===== GIVEN DATA =====

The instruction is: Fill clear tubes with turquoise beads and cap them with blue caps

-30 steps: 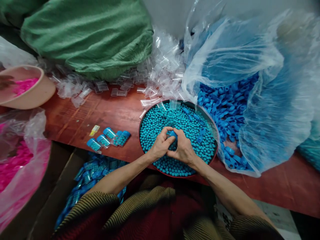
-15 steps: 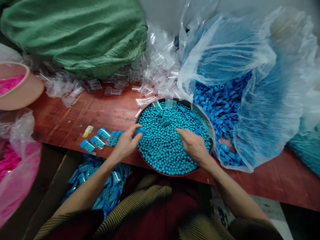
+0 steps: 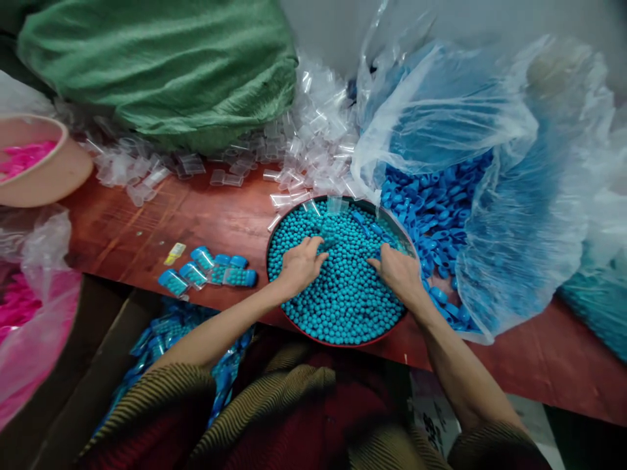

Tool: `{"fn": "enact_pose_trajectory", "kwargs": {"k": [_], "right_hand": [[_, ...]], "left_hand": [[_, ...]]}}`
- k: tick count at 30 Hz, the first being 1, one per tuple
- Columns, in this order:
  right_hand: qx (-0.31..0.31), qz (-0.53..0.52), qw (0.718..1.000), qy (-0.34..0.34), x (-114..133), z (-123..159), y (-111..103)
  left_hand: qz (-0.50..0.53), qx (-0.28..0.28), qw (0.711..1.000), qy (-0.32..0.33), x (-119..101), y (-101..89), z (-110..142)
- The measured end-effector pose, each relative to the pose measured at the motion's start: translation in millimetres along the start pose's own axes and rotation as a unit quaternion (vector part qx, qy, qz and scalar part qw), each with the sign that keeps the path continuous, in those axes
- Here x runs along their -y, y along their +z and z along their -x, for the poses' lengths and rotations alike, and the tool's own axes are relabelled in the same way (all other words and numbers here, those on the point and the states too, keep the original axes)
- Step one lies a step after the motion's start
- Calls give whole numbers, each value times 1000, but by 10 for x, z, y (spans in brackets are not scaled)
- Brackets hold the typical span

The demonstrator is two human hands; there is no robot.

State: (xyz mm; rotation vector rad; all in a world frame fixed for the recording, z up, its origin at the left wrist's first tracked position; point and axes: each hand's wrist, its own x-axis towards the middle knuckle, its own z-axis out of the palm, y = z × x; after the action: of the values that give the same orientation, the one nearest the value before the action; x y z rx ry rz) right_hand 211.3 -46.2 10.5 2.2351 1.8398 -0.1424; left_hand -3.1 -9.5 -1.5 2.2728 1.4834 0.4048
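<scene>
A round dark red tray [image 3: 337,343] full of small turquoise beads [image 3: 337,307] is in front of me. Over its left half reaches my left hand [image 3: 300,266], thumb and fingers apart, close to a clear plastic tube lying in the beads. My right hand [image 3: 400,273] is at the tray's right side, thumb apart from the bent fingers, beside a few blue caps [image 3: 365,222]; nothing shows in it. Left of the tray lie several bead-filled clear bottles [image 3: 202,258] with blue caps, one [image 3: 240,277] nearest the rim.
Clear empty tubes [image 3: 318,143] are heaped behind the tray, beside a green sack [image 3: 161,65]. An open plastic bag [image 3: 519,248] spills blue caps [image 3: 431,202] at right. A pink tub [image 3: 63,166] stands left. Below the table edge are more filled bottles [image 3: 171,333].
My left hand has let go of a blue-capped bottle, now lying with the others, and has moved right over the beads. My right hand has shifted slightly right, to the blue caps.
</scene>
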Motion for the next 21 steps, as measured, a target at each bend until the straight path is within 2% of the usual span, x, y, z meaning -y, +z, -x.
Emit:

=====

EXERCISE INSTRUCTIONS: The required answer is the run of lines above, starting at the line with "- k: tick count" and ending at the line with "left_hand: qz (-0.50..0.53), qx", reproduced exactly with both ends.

FINISHED TASK:
- k: tick count at 30 Hz, the first being 1, one per tuple
- Columns, in this order:
  right_hand: qx (-0.31..0.31), qz (-0.53..0.52), qw (0.718..1.000), qy (-0.34..0.34), x (-114..133), z (-123..159), y (-111..103)
  left_hand: qz (-0.50..0.53), qx (-0.28..0.28), qw (0.711..1.000), qy (-0.32..0.33), x (-119..101), y (-101..89), z (-110..142)

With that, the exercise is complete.